HERE IS THE INTERESTING POLITICAL POSSIBILITY AS OUTLINED IN THE DETROIT NEWS.....
Senate Majority Leader Randy Richardville, R-Monroe, was the governor’s designated blocker to avoid dealing with right-to-work in the lame-duck session. But Richardville learned this week that supporters of the proposal were lining up the 14 GOP Senate votes needed to dethrone him, and planned to mount a leadership challenge in January.
So Snyder agreed to make right-to-work part of the legislative agenda. Whether that means it will actually come to a vote during lame-duck is unclear. But the governor now knows he can’t keep the legislation bottled up.

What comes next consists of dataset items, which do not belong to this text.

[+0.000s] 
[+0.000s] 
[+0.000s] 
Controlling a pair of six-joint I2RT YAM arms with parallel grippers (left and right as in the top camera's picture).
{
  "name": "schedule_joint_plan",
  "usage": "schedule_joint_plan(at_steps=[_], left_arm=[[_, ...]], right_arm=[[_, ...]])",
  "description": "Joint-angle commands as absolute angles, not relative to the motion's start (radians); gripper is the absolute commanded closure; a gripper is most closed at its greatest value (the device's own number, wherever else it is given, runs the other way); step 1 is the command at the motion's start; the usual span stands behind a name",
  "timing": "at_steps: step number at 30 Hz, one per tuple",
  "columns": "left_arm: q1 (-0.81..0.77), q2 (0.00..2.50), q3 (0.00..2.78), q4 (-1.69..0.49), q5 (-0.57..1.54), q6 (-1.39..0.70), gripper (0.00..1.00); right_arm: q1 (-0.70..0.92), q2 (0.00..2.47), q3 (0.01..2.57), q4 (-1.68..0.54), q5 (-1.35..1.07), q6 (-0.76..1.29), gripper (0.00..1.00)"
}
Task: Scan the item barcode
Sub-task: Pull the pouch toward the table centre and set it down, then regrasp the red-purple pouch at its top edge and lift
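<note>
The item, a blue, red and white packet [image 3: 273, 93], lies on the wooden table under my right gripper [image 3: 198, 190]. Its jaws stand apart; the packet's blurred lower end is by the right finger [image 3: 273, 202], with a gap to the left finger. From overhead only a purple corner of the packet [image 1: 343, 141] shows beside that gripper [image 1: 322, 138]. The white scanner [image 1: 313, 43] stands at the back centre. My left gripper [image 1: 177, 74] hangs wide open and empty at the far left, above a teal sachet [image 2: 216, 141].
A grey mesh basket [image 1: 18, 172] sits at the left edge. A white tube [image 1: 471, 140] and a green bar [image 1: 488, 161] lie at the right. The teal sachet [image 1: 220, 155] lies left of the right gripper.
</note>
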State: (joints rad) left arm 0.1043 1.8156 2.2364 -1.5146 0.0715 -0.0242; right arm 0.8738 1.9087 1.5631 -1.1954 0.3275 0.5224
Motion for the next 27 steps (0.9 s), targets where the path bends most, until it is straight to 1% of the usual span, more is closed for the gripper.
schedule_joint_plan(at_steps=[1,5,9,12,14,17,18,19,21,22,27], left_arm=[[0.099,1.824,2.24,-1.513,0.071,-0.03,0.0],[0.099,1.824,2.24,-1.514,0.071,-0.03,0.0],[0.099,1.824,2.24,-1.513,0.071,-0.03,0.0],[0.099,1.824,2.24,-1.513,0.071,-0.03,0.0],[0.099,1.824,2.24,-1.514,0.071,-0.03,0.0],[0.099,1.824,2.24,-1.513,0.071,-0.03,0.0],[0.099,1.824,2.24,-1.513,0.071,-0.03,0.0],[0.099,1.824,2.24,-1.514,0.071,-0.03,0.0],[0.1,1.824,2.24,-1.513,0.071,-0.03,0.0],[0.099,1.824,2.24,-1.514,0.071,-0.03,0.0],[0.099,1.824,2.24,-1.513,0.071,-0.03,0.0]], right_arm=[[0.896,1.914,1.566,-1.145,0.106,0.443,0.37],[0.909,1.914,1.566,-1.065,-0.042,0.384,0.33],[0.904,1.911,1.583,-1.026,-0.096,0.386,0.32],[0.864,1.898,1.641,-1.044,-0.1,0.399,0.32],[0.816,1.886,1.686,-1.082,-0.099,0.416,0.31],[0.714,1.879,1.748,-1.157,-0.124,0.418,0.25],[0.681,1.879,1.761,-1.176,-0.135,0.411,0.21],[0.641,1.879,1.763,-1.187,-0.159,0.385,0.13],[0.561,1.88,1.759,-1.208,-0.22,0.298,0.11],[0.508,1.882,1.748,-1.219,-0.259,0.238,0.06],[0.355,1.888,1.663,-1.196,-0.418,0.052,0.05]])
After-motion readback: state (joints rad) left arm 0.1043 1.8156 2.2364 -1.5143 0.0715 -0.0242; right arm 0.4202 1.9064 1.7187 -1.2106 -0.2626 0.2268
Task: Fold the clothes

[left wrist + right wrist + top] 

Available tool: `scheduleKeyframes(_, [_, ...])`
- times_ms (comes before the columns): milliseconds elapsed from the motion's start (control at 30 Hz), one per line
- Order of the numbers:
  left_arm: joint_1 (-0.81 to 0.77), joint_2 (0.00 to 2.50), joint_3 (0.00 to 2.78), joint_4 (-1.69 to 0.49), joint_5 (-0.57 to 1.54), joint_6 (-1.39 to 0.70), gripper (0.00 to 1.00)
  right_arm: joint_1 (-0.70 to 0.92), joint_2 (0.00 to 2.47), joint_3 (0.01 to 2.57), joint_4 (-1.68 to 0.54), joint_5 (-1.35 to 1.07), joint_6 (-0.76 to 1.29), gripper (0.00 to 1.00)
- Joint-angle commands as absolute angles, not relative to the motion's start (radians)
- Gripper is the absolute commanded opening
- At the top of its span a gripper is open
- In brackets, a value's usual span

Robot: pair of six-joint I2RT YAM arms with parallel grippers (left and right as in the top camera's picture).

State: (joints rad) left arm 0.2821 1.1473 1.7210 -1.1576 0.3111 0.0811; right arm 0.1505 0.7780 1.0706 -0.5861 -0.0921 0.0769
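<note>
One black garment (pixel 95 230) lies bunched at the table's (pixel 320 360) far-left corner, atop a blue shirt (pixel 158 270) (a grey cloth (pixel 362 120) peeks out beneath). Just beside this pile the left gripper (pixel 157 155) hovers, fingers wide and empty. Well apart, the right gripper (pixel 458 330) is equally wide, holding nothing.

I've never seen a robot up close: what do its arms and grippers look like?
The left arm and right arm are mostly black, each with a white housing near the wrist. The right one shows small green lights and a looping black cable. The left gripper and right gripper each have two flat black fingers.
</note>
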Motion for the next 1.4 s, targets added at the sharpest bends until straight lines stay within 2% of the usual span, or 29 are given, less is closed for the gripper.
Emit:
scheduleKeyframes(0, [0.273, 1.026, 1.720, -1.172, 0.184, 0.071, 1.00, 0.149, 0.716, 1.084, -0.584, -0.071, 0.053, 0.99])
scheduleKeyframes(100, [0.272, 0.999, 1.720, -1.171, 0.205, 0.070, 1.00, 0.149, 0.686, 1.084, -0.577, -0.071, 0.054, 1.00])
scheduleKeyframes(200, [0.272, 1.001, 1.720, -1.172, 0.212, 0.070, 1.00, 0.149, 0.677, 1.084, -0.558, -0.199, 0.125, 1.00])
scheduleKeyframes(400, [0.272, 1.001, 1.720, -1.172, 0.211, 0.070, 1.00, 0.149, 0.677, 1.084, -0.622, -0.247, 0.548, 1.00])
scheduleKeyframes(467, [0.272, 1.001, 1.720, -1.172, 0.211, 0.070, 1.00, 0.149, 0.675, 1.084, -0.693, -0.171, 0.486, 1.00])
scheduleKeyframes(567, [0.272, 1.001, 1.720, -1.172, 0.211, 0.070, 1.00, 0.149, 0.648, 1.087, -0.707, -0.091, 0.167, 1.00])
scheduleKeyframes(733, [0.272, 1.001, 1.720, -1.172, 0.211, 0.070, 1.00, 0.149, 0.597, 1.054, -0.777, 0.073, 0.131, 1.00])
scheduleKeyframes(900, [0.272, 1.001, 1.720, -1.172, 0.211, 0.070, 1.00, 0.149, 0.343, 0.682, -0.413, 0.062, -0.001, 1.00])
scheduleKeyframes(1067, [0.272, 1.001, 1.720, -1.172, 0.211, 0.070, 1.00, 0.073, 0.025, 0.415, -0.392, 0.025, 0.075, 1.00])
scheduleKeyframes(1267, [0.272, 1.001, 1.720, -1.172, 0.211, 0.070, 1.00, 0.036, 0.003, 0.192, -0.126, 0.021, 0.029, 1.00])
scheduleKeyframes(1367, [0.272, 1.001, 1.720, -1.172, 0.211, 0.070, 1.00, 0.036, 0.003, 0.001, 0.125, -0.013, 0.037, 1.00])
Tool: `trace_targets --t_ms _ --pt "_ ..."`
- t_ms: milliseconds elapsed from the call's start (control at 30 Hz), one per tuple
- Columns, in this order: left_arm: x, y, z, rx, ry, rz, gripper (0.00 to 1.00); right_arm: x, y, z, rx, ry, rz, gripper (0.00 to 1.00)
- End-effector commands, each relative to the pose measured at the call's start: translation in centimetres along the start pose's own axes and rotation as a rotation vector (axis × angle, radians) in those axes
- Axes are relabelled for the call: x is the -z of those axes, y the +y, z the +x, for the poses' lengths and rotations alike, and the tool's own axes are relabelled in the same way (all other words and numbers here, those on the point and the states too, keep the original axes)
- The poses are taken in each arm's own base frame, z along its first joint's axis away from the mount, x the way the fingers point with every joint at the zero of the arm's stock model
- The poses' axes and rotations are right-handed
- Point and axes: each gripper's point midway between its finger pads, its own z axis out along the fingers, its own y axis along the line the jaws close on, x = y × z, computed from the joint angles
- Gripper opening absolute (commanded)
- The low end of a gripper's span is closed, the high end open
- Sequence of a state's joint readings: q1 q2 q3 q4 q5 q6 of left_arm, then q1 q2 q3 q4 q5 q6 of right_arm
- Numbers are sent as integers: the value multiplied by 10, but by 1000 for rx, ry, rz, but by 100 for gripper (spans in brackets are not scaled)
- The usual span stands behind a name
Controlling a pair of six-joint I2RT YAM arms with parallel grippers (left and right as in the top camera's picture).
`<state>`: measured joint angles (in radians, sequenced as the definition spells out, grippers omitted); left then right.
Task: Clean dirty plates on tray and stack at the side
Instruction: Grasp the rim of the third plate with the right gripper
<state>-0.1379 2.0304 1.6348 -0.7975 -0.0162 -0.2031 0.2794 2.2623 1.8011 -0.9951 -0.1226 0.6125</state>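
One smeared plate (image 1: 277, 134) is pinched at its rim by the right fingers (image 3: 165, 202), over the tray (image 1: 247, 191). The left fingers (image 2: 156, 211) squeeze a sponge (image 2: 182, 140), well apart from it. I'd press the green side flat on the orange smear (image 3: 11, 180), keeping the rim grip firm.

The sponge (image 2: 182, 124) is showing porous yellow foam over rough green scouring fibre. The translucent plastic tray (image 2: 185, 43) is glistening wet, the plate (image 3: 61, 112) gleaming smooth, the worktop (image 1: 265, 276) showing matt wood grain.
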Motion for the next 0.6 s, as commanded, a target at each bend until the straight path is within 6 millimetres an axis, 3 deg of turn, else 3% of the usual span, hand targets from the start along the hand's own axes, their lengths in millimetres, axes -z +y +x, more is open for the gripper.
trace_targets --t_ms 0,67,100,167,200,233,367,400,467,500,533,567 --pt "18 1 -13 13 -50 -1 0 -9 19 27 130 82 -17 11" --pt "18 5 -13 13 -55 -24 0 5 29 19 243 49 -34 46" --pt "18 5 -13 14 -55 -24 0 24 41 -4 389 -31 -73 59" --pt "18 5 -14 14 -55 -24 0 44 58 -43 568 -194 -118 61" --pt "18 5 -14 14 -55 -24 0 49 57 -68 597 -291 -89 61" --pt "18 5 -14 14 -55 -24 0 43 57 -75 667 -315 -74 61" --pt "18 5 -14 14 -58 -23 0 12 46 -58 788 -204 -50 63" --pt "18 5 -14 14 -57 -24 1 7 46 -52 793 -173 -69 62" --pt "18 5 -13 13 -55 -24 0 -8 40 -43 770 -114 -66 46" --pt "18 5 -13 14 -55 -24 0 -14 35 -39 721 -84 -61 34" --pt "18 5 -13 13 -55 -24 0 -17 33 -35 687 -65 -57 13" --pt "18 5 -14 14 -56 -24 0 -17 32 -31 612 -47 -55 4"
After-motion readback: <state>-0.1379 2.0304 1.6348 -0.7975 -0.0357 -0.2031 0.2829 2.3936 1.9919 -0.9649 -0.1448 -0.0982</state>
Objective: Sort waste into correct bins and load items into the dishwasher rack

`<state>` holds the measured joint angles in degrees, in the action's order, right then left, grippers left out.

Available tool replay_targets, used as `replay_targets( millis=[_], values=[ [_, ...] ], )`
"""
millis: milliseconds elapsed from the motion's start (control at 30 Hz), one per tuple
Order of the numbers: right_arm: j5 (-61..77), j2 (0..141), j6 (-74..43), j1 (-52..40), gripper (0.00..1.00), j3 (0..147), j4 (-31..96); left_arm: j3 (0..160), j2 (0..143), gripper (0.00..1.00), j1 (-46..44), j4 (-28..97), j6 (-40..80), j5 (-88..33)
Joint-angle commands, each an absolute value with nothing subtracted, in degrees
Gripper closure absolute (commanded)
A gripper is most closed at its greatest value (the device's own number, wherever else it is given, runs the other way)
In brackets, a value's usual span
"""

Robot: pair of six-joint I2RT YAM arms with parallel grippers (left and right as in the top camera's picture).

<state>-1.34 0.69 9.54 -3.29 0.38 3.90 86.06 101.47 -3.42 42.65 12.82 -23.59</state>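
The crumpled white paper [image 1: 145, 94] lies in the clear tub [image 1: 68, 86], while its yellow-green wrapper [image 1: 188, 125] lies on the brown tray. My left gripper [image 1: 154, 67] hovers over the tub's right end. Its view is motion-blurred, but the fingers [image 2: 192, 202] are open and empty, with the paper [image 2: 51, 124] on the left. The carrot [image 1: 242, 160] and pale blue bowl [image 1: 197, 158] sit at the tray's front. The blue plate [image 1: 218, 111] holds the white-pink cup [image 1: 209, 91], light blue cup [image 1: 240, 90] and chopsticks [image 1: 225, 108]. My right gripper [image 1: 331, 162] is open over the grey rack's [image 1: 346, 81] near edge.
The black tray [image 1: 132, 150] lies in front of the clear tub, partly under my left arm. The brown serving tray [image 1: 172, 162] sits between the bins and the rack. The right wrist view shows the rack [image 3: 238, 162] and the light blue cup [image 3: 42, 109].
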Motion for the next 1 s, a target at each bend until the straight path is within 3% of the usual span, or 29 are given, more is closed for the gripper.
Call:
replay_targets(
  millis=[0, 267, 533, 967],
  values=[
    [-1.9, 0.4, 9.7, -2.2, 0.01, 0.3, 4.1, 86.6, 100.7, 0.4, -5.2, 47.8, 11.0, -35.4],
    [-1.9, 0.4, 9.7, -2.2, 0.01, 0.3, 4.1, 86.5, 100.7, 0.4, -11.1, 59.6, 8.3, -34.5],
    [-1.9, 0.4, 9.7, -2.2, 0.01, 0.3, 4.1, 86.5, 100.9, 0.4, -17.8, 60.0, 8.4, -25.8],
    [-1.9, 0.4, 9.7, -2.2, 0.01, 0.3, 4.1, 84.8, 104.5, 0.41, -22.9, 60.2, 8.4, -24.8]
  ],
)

If the stall continues, backers are ready to spend whatever it takes on a legislative initiative petition drive to bring a bill directly to floor of the Legislature. Under Michiganlaw, if enough citizen signatures are gathered in support of a piece of legislation — in this case, about 250,000 — it must be presented to lawmakers for a vote.
If the measure is passed it will become law without the governor’s signature. If defeated, it automatically goes on the ballot in 2014.
It’s a rarely used tool. But it demonstrates the determination of the right-to-work advocates.
The above scenario will apparently not be necessary.